Cullman Center Institute for Teachers: Slow Looking: A Nonfiction Writing Workshop with Graciela Mochkofsky

Event Details

This is a week-long seminar from July 14 - July 18, 2014.

Graciela Mochkofsky, Instructor  

In this workshop, participants will exercise their observational skills in order to write descriptive nonfiction. To sharpen our senses, we will study examples of great descriptive writing from authors such as Ryszard Kapuściński, John McPhee, Janet Malcolm, Emmanuel Carrère, Hans Magnus Enzensberger, Joseph Mitchell, Gitta Sereny, and Elif Batuman. Participants will go out into New York to do their own observing and recording, and then write descriptions of increasing complexity, starting with a single object, moving on to a person, a situation, and finally a scene with multiple protagonists.
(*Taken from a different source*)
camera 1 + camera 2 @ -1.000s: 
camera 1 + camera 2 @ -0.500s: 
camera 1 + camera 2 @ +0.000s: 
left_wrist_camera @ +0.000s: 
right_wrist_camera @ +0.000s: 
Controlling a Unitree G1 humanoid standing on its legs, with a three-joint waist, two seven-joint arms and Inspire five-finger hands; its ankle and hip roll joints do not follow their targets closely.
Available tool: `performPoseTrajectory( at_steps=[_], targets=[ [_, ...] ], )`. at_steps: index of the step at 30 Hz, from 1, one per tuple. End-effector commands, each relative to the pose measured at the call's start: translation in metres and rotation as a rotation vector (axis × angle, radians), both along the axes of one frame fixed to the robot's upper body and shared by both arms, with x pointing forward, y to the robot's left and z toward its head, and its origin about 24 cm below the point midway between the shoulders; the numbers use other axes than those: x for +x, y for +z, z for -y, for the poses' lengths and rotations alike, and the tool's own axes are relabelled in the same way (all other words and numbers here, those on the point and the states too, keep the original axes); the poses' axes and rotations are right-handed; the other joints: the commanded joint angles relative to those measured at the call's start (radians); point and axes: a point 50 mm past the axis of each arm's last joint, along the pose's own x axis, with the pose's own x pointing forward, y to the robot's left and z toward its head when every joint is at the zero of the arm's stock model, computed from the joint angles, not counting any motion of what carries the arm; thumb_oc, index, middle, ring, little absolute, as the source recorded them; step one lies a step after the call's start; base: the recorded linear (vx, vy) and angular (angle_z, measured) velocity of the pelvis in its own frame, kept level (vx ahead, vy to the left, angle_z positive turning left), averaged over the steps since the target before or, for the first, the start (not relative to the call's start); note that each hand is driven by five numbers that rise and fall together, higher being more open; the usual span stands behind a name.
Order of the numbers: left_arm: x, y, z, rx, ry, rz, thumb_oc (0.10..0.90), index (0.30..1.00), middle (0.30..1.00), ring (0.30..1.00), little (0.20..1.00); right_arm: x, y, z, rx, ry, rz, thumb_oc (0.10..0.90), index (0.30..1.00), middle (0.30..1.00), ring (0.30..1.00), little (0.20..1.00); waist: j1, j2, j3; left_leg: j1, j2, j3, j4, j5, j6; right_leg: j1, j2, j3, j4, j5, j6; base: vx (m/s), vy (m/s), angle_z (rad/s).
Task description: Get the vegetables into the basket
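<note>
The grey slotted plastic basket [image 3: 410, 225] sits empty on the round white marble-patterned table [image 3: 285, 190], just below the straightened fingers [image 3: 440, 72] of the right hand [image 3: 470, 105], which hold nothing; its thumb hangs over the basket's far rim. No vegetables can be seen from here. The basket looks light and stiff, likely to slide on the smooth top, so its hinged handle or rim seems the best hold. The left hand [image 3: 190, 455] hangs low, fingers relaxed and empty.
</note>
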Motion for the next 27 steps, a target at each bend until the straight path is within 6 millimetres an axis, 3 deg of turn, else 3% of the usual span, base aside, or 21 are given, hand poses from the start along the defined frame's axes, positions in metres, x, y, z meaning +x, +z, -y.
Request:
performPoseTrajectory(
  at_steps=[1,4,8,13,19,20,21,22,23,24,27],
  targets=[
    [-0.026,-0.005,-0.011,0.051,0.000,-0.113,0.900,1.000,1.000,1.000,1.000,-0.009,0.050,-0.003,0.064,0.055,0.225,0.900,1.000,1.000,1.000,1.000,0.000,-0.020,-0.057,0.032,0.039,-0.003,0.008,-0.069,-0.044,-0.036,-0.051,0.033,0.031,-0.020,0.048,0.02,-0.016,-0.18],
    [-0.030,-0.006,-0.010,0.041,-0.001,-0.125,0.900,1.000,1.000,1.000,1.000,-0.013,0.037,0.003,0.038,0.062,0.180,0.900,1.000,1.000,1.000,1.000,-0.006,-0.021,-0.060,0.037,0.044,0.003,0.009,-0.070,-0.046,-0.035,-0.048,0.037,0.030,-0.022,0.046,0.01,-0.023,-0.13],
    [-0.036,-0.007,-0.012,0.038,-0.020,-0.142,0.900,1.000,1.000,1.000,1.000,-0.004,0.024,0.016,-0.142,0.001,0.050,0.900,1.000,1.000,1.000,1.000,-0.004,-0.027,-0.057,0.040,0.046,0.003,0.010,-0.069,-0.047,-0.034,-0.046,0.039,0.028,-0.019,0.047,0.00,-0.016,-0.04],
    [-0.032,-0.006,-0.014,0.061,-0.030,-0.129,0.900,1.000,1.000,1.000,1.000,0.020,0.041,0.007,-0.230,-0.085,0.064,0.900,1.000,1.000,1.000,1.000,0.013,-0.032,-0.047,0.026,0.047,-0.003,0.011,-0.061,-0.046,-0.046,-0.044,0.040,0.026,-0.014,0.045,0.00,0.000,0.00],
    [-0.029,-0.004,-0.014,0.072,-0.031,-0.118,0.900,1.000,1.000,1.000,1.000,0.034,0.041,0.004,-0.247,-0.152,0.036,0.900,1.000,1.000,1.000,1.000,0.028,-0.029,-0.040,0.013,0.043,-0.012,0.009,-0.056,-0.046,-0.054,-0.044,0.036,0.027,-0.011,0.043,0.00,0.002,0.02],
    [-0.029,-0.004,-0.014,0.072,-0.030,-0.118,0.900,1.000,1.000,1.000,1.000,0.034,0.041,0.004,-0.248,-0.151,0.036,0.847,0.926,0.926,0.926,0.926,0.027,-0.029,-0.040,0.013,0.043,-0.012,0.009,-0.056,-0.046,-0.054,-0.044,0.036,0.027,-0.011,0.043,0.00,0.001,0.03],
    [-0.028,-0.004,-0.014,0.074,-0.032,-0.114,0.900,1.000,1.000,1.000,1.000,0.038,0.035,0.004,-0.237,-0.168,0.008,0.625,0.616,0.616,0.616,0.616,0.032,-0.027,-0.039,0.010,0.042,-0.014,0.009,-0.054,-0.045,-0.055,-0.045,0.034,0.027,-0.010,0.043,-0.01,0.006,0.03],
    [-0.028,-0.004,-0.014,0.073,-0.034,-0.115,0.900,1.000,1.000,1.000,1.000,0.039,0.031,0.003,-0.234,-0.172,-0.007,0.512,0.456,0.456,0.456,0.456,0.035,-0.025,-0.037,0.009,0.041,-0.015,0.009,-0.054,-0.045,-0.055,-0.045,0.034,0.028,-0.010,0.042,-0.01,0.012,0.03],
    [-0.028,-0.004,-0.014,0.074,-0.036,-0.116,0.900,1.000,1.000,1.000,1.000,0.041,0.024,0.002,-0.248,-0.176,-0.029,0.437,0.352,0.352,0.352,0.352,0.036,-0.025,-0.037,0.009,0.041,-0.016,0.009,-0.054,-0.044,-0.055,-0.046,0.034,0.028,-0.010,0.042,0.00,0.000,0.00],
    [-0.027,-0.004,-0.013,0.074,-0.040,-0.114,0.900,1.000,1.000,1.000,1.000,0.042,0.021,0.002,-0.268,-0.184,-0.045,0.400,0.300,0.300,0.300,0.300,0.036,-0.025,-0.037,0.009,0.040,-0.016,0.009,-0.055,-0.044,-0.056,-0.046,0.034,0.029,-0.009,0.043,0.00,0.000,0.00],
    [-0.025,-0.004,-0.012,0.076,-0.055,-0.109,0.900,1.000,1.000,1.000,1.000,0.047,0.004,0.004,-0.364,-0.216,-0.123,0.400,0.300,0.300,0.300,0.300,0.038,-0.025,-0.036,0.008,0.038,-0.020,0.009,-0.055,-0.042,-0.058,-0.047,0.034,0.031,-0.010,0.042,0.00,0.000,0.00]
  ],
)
On the workshop’s last day, each participant will present a short descriptive piece to the group.


Graciela Mochkofsky, an Argentinian journalist, is the author of six books, including Tío Boris, Un héroe olvidado de la Guerra Civil Española—a narrative essay on her great uncle who fought in the Spanish Civil War—and Pecado Original: Clarín, los Kirchner y la lucha por el poder, an investigation of the Kirchner government’s war against the media group Clarín. Her book La Revelación tells the story of a Peruvian Catholic community that converted to ultra-Orthodox Judaism and emigrated as a group to the Jewish settlements in the West Bank. In 2010, she and the journalist Gabriel Pasquini founded the online cultural and political magazine El Puercoespin.  She is currently a fellow at the Cullman Center (class of 2013-14). 

 

The deadline to apply to the 2014 summer seminars has passed.